UN SIÈCLE DE BAGARRE PUIS DEVENIR LA COURSE LA PLUS DOTÉE AU MONDE
Il y a un siècle, le Derby d’Epsom était la course la plus richement dotée au monde. Dans les années 1920, l’allocation était de 11.095 £ au gagnant, environ un million d’euros de 2025. C’était alors l’équivalent de 43 fois le salaire annuel britannique. La Saudi Cup, course la mieux dotée du monde en 2025, offre 10 M$ au gagnant.

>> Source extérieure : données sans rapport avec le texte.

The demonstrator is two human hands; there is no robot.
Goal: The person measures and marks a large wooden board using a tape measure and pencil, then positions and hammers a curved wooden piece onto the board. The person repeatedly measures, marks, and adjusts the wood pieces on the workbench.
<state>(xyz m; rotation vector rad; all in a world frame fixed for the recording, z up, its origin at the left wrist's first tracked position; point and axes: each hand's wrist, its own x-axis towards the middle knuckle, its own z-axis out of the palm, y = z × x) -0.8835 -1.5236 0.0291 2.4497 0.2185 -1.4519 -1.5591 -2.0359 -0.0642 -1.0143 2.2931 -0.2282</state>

C’est 250 fois le revenu annuel britannique de référence. L’Agua Caliente Handicap à Tijuana, au Mexique, est brièvement devenue la course la plus dotée au monde en 1930 et, en 1932, la légende Phar Lap (Night Raid) avait d’ailleurs voyagé depuis l’Australie pour remporter cette allocation (alors) record. Le Santa Anita Handicap, l’Hollywood Gold Cup et la Santa Anita Maturity, toutes courses courues en Californie, ont successivement été les épreuves les plus dotées du monde entre 1935 et 1951. Étonnamment, trois courses pour 2ans ont momentanément offert la plus forte allocation internationale. Ce fut le cas des Belmont Futurity Stakes à New York en 1928 et 1929, avant de reprendre le leadership à partir de 1931 pendant quatre ans. En 1953, les Garden State Stakes dans le New Jersey se sont hissées au sommet et y sont restées jusqu’au lancement de l’Arlington-Washington Futurity dans l’Illinois en 1962. Dans les années 1970, c’est le Prix de l’Arc de Triomphe qui est devenu la plus grosse allocation du monde… avant que les Américains ne reviennent sur le devant de la scène. La première course à 1 million de dollars américains fut l’Arlington Million remportée par John Henry (Ole Bob Bowers) en 1981, avant que la Breeders’ Cup et son épreuve phare, la Classic, ne soient introduites en 1984. La fin des années 1990 a vu l’émergence de la Dubai World Cup. Cette dernière s’est hissée au sommet des allocations internationales dès sa quatrième édition, en 1999, marquant une nouvelle ère dans les courses mondiales. Depuis cette date, à l’exception des deux premières Pegasus World Cups en 2017 et 2018, le Moyen-Orient abrite systématiquement la course la plus richement dotée au monde. La Saudi Cup a été courue pour la première fois en 2020. En 2025, les allocations les plus élevées dans le monde sont – dans l’ordre – la Saudi Cup, la Dubai World Cup et The Everest en Australie.